Stored items from a collection:
_____

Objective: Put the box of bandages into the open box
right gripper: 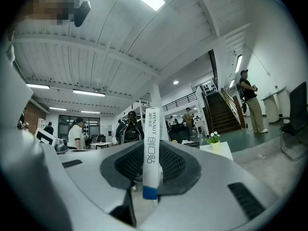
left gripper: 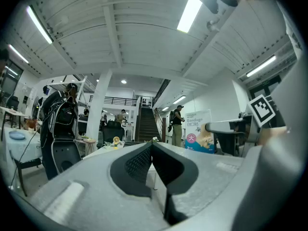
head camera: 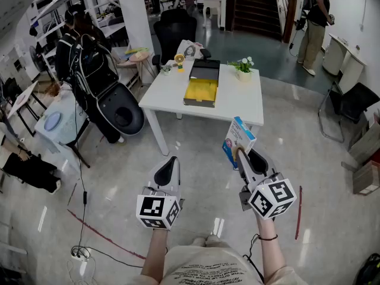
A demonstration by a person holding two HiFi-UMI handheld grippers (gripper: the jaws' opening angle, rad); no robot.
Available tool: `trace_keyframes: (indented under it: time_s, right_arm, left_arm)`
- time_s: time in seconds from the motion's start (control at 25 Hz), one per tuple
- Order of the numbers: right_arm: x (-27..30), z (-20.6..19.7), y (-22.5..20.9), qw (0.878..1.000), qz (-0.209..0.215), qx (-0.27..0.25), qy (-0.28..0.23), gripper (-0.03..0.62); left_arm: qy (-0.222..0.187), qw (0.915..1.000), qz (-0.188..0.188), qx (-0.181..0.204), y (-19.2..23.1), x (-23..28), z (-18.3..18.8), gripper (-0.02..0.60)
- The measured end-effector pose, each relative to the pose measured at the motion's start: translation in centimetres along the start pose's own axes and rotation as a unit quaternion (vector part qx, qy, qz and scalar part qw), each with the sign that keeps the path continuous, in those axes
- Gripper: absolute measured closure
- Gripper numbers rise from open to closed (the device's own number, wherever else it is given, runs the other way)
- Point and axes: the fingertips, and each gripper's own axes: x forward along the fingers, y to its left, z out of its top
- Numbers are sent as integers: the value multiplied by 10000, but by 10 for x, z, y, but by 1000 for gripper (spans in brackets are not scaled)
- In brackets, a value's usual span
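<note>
The box of bandages (head camera: 238, 140), white and blue, stands upright over the floor with my right gripper (head camera: 241, 154) shut on its lower edge. In the right gripper view the box of bandages (right gripper: 151, 150) shows edge-on, pinched between the dark pads. The open box (head camera: 201, 90), with a yellow inside and a dark lid folded back, lies on the white table (head camera: 240, 103) ahead of both grippers. My left gripper (head camera: 172, 160) is held level to the left, shut and empty. In the left gripper view its jaws meet at a point and the box of bandages (left gripper: 198, 135) appears to the right.
A potted plant (head camera: 243, 68) and a small yellow fan (head camera: 179, 59) stand on the table's far side. A black chair (head camera: 174, 28) is behind the table. A person with a backpack (head camera: 89, 61) is at the left, another chair (head camera: 351, 103) and cardboard boxes (head camera: 367, 159) at the right.
</note>
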Motion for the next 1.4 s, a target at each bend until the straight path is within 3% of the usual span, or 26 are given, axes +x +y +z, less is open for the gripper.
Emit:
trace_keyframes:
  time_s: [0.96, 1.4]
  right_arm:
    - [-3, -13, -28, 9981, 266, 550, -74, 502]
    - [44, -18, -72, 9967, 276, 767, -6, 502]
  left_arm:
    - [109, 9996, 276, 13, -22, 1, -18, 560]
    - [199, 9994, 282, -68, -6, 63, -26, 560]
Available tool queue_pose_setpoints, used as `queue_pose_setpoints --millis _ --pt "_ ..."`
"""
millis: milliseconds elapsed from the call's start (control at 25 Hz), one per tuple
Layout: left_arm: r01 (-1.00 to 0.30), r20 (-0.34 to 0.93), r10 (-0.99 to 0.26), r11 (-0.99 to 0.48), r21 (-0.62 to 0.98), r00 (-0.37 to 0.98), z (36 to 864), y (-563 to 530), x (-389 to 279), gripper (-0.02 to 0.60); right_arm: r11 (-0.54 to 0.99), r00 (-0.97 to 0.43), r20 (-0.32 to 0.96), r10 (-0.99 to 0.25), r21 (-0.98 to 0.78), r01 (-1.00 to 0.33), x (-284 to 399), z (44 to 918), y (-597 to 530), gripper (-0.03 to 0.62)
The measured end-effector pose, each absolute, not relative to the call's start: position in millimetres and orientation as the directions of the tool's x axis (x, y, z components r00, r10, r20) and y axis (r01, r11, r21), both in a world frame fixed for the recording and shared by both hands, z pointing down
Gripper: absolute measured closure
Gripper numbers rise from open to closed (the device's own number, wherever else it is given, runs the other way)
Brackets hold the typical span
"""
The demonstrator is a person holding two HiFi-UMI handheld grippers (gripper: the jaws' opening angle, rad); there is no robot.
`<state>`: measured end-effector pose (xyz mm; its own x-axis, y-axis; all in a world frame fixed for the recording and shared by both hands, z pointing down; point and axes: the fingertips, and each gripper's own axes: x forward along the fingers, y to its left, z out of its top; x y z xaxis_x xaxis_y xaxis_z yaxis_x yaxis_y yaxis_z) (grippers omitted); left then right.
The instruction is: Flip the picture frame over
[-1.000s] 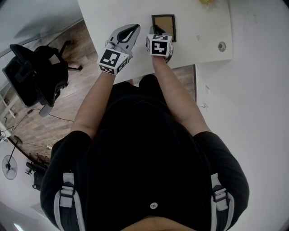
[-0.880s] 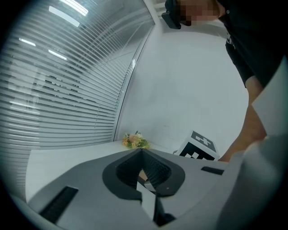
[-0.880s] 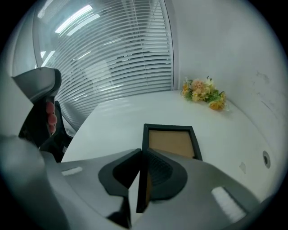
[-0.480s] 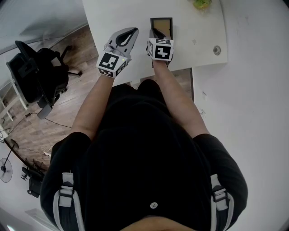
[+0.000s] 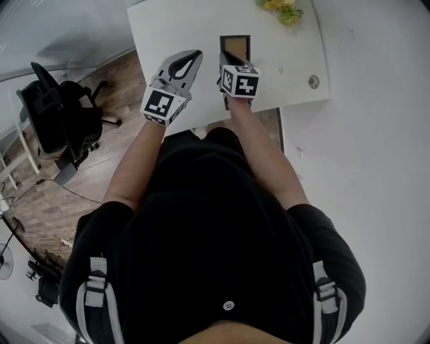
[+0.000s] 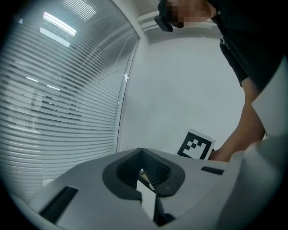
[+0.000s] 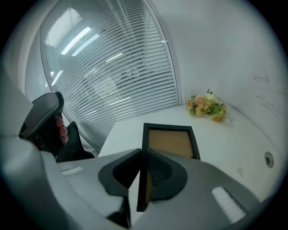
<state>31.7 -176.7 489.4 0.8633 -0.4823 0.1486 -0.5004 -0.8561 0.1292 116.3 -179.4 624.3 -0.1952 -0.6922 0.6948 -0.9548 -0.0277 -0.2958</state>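
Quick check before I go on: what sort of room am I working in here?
Most likely an office: a white desk against a wall, a black swivel chair on wood flooring, and windows covered with slatted blinds.

Counting as I go: two grey plastic grippers in my hands, the left gripper [image 5: 197, 54] and the right gripper [image 5: 224, 59]. Each carries one black-and-white marker cube, the left cube [image 5: 161, 105] and the right cube [image 5: 242, 80], so two cubes. On the one white rectangular table [image 5: 168, 27] there's one black rectangular picture frame with a brown board face [image 5: 236, 46], one small bunch of yellow and green flowers [image 5: 281, 9] and one round metal grommet [image 5: 313, 82], and off on the wood floor [image 5: 114, 74] stands one black office chair [image 5: 57, 111].
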Motion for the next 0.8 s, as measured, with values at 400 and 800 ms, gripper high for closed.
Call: queue_pose_setpoints --millis 400,800 --pt "-0.493 0.103 -0.485 -0.866 0.084 0.869 450 -174 31 0.577 -0.024 -0.315 0.625 -0.714 -0.473 -0.881 115 585 -174 0.543" --pt "-0.509 0.078 -0.504 -0.858 0.075 0.86 435 -173 32 0.577 -0.004 -0.526 0.466 -0.711 -0.751 -0.661 105 556 -168 0.543"
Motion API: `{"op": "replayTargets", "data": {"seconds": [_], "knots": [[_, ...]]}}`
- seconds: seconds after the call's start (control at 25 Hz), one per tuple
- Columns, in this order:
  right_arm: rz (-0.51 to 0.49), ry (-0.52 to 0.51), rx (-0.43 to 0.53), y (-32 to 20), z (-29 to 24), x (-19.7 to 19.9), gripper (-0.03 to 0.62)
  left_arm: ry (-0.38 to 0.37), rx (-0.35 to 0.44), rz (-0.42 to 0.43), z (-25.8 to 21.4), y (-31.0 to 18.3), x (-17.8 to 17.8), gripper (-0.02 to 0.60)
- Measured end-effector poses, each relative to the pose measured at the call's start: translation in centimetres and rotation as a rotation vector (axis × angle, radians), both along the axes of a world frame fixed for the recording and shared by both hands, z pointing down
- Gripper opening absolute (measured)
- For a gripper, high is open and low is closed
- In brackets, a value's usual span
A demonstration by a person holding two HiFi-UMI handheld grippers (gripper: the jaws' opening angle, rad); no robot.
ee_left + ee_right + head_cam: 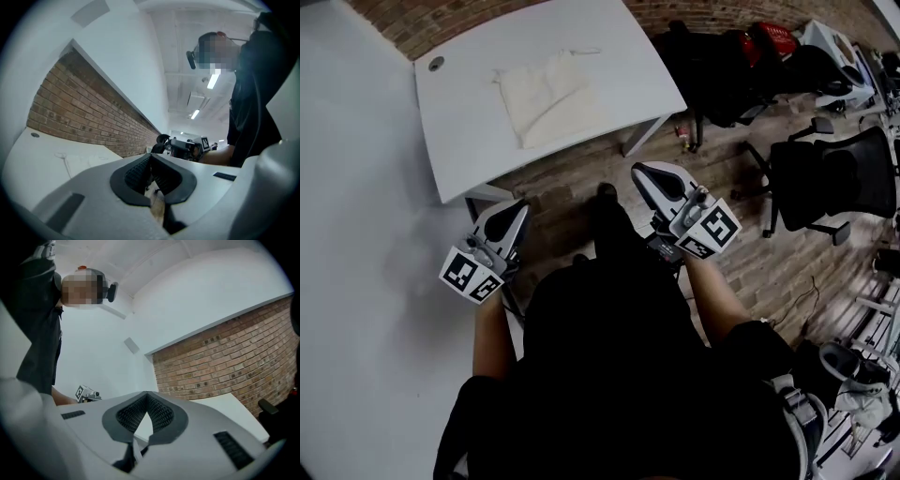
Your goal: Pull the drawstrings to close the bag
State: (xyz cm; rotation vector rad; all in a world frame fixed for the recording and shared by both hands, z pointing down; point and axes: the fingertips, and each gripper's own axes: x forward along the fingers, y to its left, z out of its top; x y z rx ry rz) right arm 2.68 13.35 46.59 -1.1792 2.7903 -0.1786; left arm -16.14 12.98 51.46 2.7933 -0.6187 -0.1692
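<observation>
A cream cloth drawstring bag lies flat on the white table, with a thin string trailing from its upper right corner. My left gripper hangs below the table's near edge, shut and empty. My right gripper is held off the table's near right corner, also shut with nothing between its jaws. Both are well short of the bag. In the left gripper view the bag shows faintly on the table, and the jaws meet at the tip. The right gripper's jaws point at the brick wall.
A brick wall runs behind the table. Black office chairs and bags stand on the wooden floor to the right. A white wall or partition fills the left. A round grommet sits in the table's far left corner.
</observation>
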Motion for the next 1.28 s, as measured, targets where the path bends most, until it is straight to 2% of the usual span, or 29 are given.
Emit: {"op": "replayTargets", "data": {"seconds": [0.16, 0.48, 0.72, 0.8, 0.96, 1.16, 1.28], "knots": [[-0.049, 0.002, -0.002, -4.7, 1.3, 0.8, 0.006, -0.119, 0.026, -0.012, 1.1, -3.6, 2.2, 0.018], [-0.209, 0.027, -0.014, -17.0, 1.3, 2.9, 0.008, -0.224, -0.007, -0.164, -0.3, -14.3, 3.7, 0.018], [-0.246, 0.097, -0.02, -25.0, 2.3, 6.0, 0.011, -0.373, 0.004, -0.254, -0.9, -20.5, 4.0, 0.018], [-0.257, 0.128, -0.029, -26.9, 3.5, 6.3, 0.042, -0.425, -0.011, -0.277, -0.2, -21.9, 3.9, 0.018], [-0.274, 0.177, -0.042, -29.8, 6.0, 6.7, 0.058, -0.507, -0.05, -0.306, 0.8, -24.2, 3.9, 0.02], [-0.269, 0.171, -0.079, -31.5, 8.0, 6.7, 0.06, -0.599, 0.007, -0.294, 2.1, -27.6, 2.0, 0.021], [-0.267, 0.192, -0.107, -31.8, 9.3, 6.1, 0.06, -0.661, 0.043, -0.253, 2.9, -30.4, 1.2, 0.021]]}}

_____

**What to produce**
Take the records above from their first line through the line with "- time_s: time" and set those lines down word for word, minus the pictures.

**Problem solution**
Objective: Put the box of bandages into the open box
right gripper: 
left gripper: 
head camera: 
A demonstration by a person holding two HiFi-UMI handheld grippers (gripper: the jaws' opening angle, rad); no robot.
Available tool: `trace_keyframes: (indented under it: time_s, right_arm, left_arm)`
- time_s: time in seconds from the motion's start (control at 25 Hz), one per tuple

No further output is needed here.